No Dragão, há sobretudo esperança no final de um caminho traçado com firmeza, decisões difíceis, mas também coerência e muito trabalho. Nehuén Pérez e Francisco Moura surgem como apostas seguras, tal como Fábio Vieira (que começou mal, lesionado), e há potencial em Samu Omorodion e Deniz Gul. Vitor Bruno recuperou o proscrito Iván Jaime e vislumbra-se uma juventude interessada e interessante para compor o grupo e fazer crescer.
Na verdade, desbravou-se caminho para o reset e um ano zero, em que as expectativas têm de ser naturalmente mais baixas que as dos rivais. A boa resposta tem alimentado o sonho dos adeptos, porém tudo dependerá de aparecerem ou não fissuras na coesão leonina, porque o Benfica, em modo hara-kiri, parece desde o início num elevado estado de erosão.

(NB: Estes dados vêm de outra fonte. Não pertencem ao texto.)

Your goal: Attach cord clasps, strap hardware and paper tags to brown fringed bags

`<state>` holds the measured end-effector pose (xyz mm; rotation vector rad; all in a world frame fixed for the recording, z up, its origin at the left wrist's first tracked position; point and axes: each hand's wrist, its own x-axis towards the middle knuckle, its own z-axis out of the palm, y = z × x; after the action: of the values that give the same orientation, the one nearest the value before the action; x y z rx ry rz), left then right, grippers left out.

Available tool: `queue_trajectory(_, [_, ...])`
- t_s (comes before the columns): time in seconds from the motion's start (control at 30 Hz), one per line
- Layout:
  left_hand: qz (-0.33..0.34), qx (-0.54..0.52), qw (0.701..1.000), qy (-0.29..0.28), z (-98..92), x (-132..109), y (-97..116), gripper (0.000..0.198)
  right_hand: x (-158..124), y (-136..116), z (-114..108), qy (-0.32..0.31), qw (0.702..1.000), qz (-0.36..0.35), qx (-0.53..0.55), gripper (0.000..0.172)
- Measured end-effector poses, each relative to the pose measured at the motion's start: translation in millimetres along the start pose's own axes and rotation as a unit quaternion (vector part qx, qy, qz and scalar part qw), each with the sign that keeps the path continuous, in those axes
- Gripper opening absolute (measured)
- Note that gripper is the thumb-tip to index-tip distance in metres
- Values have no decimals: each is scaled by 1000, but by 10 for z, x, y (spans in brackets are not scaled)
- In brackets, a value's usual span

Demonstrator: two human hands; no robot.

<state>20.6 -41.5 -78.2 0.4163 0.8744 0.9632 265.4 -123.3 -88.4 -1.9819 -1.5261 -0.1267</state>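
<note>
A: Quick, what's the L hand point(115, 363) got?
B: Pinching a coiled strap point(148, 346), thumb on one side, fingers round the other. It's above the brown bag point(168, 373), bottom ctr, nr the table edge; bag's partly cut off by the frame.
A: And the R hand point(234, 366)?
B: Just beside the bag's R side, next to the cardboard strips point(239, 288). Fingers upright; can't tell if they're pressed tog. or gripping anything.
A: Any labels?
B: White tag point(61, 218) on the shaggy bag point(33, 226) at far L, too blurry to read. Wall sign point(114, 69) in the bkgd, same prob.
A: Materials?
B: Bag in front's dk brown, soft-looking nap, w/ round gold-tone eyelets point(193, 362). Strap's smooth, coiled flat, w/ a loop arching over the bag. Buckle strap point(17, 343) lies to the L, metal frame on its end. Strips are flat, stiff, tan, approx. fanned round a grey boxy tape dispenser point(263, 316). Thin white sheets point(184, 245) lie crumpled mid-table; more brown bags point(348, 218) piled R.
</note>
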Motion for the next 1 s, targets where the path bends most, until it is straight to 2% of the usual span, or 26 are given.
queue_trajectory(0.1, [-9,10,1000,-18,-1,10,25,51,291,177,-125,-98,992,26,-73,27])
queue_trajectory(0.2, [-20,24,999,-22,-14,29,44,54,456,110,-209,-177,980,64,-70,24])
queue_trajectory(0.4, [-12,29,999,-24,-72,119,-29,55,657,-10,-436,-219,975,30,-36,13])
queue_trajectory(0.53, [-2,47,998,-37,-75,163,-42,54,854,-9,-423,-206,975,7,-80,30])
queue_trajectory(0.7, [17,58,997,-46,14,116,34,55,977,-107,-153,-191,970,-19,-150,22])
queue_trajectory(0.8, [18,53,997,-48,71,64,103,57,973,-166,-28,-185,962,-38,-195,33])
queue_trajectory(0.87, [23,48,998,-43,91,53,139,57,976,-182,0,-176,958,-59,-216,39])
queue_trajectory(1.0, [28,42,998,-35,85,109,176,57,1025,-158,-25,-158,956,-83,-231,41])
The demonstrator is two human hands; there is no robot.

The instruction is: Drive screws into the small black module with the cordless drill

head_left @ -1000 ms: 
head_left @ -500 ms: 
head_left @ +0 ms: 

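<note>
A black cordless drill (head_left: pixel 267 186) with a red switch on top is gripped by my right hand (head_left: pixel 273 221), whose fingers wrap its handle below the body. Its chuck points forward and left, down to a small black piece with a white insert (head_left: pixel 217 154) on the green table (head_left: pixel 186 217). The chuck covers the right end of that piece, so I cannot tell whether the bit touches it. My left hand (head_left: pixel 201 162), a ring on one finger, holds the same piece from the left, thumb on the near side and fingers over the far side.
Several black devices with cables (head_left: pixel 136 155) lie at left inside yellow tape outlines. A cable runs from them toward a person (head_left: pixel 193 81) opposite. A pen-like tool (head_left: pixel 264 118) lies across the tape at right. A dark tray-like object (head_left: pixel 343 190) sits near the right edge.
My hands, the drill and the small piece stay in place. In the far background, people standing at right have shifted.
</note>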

Fora do relvado, porém sem o perder de vista, André Villas-Boas não teve medo da rotura total com o passado e também aí terá aproveitado o exemplo de Rui Costa. Que mostrou realmente como não se deve fazer. Perante o grau zero na Luz e a mudança gradual que se foi verificando em Alvalade, o novo presidente azul e branco decidiu ir ainda mais além, escancarando de uma só vez todas as janelas para que entrasse luz e se olhasse e comunicasse de dentro para fora. Se é intencional não sei, contudo, só assim se valoriza o produto e se pode alargar a dimensão de um clube já gigante. Talvez vejamos o seu reflexo daqui a alguns anos.
Incrível o que se passou na Luz, onde o sentimento é de dúvida sobretudo em quem não se guia pela fé. Acredita-se no milagre. O novo treinador não montou o plantel, não teve mercado para corrigi-lo e, ainda por cima, chegou enquanto quase todos debandavam para as respetivas seleções. Parte com menos 5 para o Sporting e menos 2 pontos para o FC Porto, já depois de estes se terem defrontado. Está obrigado a vencer o Santa Clara e depois enfrentará a áspera visita ao Bessa.
Nas últimas horas, Bruno Lage ficou sem mais uma opção para o meio-campo, embora não se possa dizer que não fosse, de certa forma e infelizmente para o jogador, previsível. Renato Sanches confirmou o que José Mourinho dissera quando os dois coincidiram na Roma e outros antes também terão pensado: está em permanente risco de se lesionar. E, mesmo com tudo o que se sabia, Rui Costa viu nele o substituto de alguém com a influência e preponderância de João Neves.
Se há dores de cabeça positivas para Amorim e Bruno, dificilmente as de Lage podem não se elevar ao nível de enxaqueca. Para quem já jogou com Samaris e Florentino ou Fejsa e Gabriel, a primeira decisão surge logo aí, quando não tem Aursnes nem Renato. Haverá forma de escapar à dupla Tino-Barreiro tão criticada na era Schmidt ou tentará Kokçu ou Rollheiser, também testados pelo alemão, com diferentes níveis de sucesso e também de exigência?
Depois, quem teve Rúben Dias e Ferro o que fará aos centrais? Tomás Araújo e António Silva, ou irá manter a dupla preferida de Schmidt? À frente, outras questões: Akturkoglu e Di María parecem certos, nem que seja pela escassez de alternativas, tal como Pavlidis, embora o técnico tenha dedicado tempo, nestes primeiros dias, a Arthur Cabral. E Amdouni chega para ameaçar Prestianni, e deixar Kokçu, a contratação mais cara dos encarnados, também aí sem espaço?
Precisa, no fundo, de resolver o puzzle de Schmidt. Ser agressivo mais à frente sem permitir a transição contrária, manter-se sólido sem perder criatividade. Um puzzle que também foi o seu naquela segunda temporada. Vai querer terminar a história, contrariar a lógica de que um raio nunca cai no mesmo sítio.
A cada dia que passa o presente mais parece envenenado. Lage já fez um milagre antes. Tem algo a que se agarrar, embora num contexto naturalmente diferente a todos os níveis. Na Luz, para quase todos, é uma questão de fé.